Филипп велел безбородому присматривать за собственной семьей; со своим сыном он разберется сам. Люди Аттала, надеявшиеся услышать: «У меня пока нет сына», удалились опечаленные. Вскоре Филипп отправил на запад очередного лазутчика – узнать, что происходит в Иллирии.
В Эпир царь не посылал: Филипп знал, где сейчас Александр. Он получил от сына письмо, которое прекрасно понял: человек чести, Александр зашел в своем служении благородству до последней черты. Эту последнюю черту можно было почувствовать без труда. Филипп ответил с равной сдержанностью. Царица покинула Пеллу по своей воле, из-за своего неуживчивого характера, не претерпев никаких явных оскорблений. Здесь он стоял на твердой почве: не все царские дома Эпира были моногамны. Олимпиада настроила против царя своего сына; вина за теперешнюю ссылку юноши всецело лежала на ней. Письмо не содержало смертельных оскорблений; Александр, в свою очередь, должен был это понять. Но что случилось в Иллирии?
Молодые люди, вернувшиеся из Эпира домой, привезли письмо.
Сидя в своем кабинете, где он обычно просматривал бумаги, Филипп скомкал письмо и швырнул его на пол; потом нагнулся, припадая на больную ногу, поднял, тщательно разгладил и запер в ларец.
Лазутчики один за другим приносили с запада тревожные вести, но ни одного факта, чтобы зацепиться. Всегда одни и те же имена небольшого тесного союза. Птолемей: «Ах, если бы я мог открыто взять к себе мать Александра, сейчас Филипп запел бы по-иному». Неарх: «Александр как хороший моряк, он стал бы капитаном, будь поумнее». Гарпал: «Я никогда не доверял этой хромой лисе, но мальчик распорядился по-своему». Эригий… Лаомедон… Гефестион, что же, куда пойдешь без своей тени. На мгновение Филиппом овладела печальная и негодующая зависть человека, который верит, что всегда искал совершенной любви, но не может понять, что скупился платить по-настоящему.

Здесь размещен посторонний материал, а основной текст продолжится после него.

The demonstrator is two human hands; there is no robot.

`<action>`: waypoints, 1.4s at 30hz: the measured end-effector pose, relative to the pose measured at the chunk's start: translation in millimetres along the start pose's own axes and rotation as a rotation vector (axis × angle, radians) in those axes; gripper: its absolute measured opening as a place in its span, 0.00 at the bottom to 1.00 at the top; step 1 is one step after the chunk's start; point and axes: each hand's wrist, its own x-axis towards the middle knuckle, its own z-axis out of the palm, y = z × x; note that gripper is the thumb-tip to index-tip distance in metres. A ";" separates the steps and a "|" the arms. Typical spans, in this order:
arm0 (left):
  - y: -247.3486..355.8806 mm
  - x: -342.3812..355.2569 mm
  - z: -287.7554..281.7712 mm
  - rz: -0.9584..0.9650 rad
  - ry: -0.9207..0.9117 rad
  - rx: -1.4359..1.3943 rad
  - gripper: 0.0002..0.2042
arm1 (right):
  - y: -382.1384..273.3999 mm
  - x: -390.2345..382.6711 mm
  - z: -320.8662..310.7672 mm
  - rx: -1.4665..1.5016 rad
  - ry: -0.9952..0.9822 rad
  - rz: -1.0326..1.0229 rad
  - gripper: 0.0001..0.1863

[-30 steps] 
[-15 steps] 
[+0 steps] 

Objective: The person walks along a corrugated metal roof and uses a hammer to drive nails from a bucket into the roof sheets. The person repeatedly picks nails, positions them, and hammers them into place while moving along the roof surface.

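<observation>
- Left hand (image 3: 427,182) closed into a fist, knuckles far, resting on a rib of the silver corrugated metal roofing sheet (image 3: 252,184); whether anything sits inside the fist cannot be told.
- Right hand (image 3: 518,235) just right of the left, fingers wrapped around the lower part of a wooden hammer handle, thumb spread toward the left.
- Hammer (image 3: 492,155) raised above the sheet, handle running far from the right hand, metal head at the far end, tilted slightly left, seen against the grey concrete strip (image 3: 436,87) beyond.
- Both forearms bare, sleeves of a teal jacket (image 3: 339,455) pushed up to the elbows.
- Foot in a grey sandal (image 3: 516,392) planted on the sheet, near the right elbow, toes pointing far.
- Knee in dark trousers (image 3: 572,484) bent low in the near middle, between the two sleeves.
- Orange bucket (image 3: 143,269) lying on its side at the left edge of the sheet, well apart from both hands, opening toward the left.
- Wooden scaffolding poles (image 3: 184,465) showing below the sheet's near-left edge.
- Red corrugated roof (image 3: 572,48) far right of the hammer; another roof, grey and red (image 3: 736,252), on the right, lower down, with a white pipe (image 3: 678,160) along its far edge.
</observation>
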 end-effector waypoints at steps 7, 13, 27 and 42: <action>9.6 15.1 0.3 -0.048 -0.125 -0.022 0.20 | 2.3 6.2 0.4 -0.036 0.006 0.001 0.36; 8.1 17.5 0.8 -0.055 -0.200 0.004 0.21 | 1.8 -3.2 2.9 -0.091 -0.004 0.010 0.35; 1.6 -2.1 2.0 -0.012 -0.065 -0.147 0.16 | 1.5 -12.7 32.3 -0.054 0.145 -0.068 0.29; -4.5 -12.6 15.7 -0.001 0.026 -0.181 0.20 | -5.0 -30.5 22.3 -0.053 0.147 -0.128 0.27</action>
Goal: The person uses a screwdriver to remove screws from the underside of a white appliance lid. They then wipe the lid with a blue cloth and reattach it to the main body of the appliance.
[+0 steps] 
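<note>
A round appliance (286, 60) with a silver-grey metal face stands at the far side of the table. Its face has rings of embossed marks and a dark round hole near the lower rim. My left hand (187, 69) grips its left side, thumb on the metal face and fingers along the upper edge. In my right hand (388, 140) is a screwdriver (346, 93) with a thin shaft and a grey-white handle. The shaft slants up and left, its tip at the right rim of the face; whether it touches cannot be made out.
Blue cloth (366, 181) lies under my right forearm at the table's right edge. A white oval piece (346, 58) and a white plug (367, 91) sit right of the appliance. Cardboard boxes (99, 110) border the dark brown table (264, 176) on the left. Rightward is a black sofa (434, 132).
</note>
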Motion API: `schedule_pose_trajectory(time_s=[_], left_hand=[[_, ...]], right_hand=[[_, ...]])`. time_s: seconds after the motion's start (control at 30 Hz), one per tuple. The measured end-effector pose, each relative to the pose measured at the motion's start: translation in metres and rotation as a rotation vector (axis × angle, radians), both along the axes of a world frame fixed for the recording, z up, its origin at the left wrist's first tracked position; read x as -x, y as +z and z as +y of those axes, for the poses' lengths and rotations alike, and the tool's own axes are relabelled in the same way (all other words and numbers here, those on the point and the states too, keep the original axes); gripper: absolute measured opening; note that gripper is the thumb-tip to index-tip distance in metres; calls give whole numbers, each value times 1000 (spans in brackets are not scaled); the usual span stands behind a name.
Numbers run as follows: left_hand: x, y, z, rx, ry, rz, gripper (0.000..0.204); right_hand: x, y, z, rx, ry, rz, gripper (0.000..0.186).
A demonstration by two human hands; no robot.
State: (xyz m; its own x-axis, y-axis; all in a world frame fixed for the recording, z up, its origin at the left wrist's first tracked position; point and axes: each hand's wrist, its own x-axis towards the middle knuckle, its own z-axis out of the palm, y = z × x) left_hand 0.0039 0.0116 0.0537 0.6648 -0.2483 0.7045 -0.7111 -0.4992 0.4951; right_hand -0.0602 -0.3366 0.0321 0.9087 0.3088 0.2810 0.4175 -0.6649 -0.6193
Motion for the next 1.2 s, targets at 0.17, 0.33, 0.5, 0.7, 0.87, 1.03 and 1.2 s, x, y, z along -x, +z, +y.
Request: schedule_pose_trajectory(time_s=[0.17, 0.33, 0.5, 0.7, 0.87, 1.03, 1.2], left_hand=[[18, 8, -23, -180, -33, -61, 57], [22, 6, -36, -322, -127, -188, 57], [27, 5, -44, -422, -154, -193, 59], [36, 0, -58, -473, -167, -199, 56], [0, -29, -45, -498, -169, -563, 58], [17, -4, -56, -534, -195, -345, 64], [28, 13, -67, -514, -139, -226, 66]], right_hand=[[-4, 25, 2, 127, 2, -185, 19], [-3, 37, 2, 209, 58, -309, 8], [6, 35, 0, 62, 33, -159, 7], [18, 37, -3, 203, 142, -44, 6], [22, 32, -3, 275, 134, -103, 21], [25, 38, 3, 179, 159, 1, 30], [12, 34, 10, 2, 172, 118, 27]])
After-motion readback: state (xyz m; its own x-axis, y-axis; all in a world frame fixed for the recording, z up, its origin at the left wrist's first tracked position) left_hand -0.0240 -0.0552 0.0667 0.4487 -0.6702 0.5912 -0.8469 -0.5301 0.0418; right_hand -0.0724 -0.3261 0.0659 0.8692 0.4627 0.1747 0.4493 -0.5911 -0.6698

Новости были разными; имена никогда не менялись. Александр со своим отрядом побывал в крепости Коса, в крепости Клита, который настолько приблизился к месту верховного царя, насколько Иллирия могла это позволить; они побывали на границе с Линкестидой. Александр вышел на побережье и, говорят, справлялся о кораблях на Керкиру, в Италию, Сицилию, даже Египет. Его людей замечали в областях Эпира. Шли слухи, что Александр закупает оружие, нанимает копьеносцев, тренирует армию в каком-то лесном логове. Всякий раз, когда Филиппу нужно было перегруппировать войска для войны в Азии, приходило тревожное сообщение, и на границу приходилось посылать отряды. Без сомнения, мальчик поддерживал связь с друзьями в Македонии. На бумаге военные планы царя остались неизменными, но его военачальники чувствовали, как он медлит, ожидая следующего донесения.
Крепость гнездилась на скалистых берегах Иллирийского залива, густо заросшего лесом. Александр смотрел вверх, на окутанные ночной тьмой, черные от копоти стропила. Этот день, как и предыдущий, он провел охотясь. Его тростниковая постель в отведенном гостям углу зала была полна блох. Здесь, посреди собак, грызущих оставшиеся от ужина кости, спали холостяки. Голова у Александра постоянно болела. От дверей тянуло сквозняком, освещенное луной небо, казалось, полнилось сиянием. Он встал и завернулся в одеяло – запачканное, все в прорехах; его собственное, хорошее, украли несколько месяцев назад, едва ли не в самый день его рождения. В кочевом лагере у границы Александру исполнилось девятнадцать лет.
Он пробрался между телами спящих, об кого-то споткнулся; человек сонно выругался. Снаружи узкий вал окружал голый утес. Скала обрывалась прямо в море, далеко внизу вокруг валунов вскипал смутно поблескивающий прибой.
Александр узнал звук шагов за спиной и не обернулся. Гефестион прислонился к стене рядом.